1 Korinthiërs 13 – HTB & JCB

Het Boek

1 Korinthiërs 13:1-13

De liefde van God

1Als ik wel de talen van mensen en engelen zou spreken, maar geen liefde heb, klink ik als een dreunende gong of een schelle cimbaal. 2Als ik Gods woord doorgeef, alle geheimen doorgrond, alles weet wat er te weten is en al het geloof heb, zodat ik bergen kan verzetten, maar geen liefde heb, ben ik niets. 3Als ik mijn bezittingen stuk voor stuk uitdeel en mijn lichaam geef om te worden verbrand, maar geen liefde heb, dan heb ik er niets aan.

4De liefde is geduldig, de liefde is vriendelijk, de liefde is niet jaloers. Zij doet niet gewichtig en is niet trots, 5zij kwetst niet, is niet egoïstisch en voelt zich nooit beledigd, zij neemt niemand iets kwalijk, 6zij is niet blij met onrecht, maar juist met de waarheid.

7De liefde beschermt altijd, heeft altijd vertrouwen, verwacht het altijd van God en houdt stand. 8Aan de liefde komt nooit een einde. Het spreken namens God zal eens niet meer nodig zijn, het spreken in klanktalen zal ophouden, kennis zal dan niet meer worden gevraagd. 9Want wat wij weten, is onvolledig, en wat wij namens God zeggen, is gebrekkig. 10Maar wanneer het blijvende en volmaakte komt, is dat het einde van het gebrekkige en onvolmaakte.

11Toen ik een kind was, sprak ik als een kind, dacht ik als een kind en redeneerde ik als een kind. Maar nu ik volwassen ben, heb ik het kinderlijke voorgoed achter mij gelaten. 12Nu hebben wij nog geen heldere kijk op Christus, maar later zullen wij oog in oog met Hem staan. Ik ken Hem nu nog niet volkomen, maar dan zal ik Hem volledig kennen, zoals Hij mij door en door kent. 13Kortom, er zijn drie dingen die blijven: geloof, hoop en liefde. Maar de liefde is het voornaamste.

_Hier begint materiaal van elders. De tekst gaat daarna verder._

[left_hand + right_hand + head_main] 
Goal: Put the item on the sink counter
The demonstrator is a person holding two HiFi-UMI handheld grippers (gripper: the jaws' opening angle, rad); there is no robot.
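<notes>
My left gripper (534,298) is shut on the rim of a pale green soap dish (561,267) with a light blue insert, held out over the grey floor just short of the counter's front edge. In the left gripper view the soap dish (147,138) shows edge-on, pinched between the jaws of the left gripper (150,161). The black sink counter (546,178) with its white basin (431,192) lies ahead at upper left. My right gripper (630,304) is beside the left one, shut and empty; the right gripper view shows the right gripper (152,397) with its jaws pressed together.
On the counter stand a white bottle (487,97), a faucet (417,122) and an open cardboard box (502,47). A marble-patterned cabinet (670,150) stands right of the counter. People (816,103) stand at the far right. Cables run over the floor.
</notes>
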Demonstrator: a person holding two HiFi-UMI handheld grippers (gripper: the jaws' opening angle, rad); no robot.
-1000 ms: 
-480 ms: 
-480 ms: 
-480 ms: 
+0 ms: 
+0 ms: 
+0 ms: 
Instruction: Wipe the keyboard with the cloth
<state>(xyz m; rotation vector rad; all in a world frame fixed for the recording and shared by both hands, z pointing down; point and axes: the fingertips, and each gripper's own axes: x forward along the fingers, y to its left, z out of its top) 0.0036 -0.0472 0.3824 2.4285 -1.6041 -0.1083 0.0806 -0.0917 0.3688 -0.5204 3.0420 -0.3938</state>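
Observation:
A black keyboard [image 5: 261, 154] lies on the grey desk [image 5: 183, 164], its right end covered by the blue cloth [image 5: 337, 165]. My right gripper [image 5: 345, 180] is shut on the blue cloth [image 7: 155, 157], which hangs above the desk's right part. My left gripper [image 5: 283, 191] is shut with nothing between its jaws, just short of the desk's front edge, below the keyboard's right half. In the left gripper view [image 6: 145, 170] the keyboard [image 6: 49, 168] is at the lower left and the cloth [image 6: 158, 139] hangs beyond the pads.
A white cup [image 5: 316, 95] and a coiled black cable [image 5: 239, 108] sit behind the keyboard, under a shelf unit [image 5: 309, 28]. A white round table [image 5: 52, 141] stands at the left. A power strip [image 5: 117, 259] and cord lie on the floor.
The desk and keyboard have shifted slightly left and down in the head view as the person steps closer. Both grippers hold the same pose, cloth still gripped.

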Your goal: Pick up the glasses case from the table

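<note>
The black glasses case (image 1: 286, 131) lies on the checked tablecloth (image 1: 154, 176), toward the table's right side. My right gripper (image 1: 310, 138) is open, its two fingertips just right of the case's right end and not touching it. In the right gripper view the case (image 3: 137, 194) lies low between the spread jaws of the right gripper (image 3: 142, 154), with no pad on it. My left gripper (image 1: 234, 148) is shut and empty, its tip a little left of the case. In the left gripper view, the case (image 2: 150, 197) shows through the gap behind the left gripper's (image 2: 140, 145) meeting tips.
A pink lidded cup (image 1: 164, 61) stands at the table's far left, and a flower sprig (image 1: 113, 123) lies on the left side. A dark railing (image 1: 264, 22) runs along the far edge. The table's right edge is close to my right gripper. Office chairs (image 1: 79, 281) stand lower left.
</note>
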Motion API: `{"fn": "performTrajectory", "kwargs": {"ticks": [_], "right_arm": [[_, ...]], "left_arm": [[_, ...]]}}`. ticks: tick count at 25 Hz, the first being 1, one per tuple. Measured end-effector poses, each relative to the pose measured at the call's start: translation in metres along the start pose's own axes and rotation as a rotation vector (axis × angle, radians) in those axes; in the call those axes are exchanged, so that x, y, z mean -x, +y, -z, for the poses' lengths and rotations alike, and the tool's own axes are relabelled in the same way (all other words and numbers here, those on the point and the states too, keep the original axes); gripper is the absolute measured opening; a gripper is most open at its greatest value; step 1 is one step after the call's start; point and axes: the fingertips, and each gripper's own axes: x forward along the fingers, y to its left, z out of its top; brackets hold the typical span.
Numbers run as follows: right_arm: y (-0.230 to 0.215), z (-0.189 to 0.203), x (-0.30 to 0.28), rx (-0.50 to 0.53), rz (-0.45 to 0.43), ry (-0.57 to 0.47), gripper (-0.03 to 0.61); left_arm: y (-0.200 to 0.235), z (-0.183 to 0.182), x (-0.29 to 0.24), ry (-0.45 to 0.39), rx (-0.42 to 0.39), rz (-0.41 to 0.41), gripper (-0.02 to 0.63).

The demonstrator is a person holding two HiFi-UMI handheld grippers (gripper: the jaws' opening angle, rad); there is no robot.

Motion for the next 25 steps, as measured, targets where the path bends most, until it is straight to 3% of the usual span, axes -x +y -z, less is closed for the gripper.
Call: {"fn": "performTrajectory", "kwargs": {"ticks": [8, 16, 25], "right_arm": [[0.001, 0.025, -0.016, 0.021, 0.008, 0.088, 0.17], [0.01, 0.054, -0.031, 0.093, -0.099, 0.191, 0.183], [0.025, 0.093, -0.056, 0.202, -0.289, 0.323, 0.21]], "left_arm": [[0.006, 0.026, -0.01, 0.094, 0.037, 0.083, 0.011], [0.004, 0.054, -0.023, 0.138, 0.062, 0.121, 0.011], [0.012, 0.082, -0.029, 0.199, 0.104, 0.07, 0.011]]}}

Japanese Contemporary Bible

コリント人への手紙Ⅰ 13:1-13

13

最もすぐれたものは愛

1たとえ私に、異言で話す賜物があり、また、天と地のあらゆることばを話すことができても、愛がないならただの騒音にすぎません。 2同様に、預言(託された神のことばを語る)の賜物があり、あらゆることに通じていても、また山を動かすほどの強い信仰を持っていても、愛がないなら、何の価値もないのです。 3そして、自分の財産を全部、貧しい人たちに分け与えても、また福音を宣べ伝えるために火あぶりの刑を受けても、愛がなければ、何の価値もありません。

4愛は寛容であり、親切です。愛は決してねたみません。また、決して自慢せず、高慢になりません。 5決して思い上がらず、自分の利益を求めず、無礼なふるまいをしません。愛は自分のやり方を押し通そうとはしません。また、いら立たず、腹を立てません。人に恨みをいだかず、人から悪いことをされても気にとめません。 6決して不正を喜ばず、いつも真理を喜びます。 7愛は、どんな犠牲をはらっても誠実を尽くし、すべてを信じ、最善を期待し、すべてを耐え忍びます。

8神からいただいた賜物や能力は、いつかは尽きます。しかし、愛は永遠に続きます。預言すること、異言で語ること、知識などの賜物は、やがて消え去ります。 9たとえ特別な賜物が与えられていても、いま私たちの知っていること、預言することは、ほんの一部にすぎません。 10しかし、私たちが完全な存在とされる時、これら不完全な賜物は不要になり、消え去ってしまうのです。 11それは、こんなことから説明できるでしょう。子どもの時の私は子どものように話し、子どものように考え、子どものように判断していました。しかし、大人になると考え方も成長し、今では子どもっぽいこととは縁を切りました。 12同様に、今の私たちの神に対する知識や理解は、そまつな鏡にぼんやり映る姿のようなものです。しかし、やがていつかは、面と向かって神の完全な姿を見るのです。いま私が知っていることは、おぼろげで、ぼんやりしています。しかしその時には、いま神様が私の心を見通しておられるのと同じように、すべてがはっきりわかるでしょう。

13いつまでも残るものが三つあります。信仰と希望と愛です。その中で最もすぐれているものは愛です。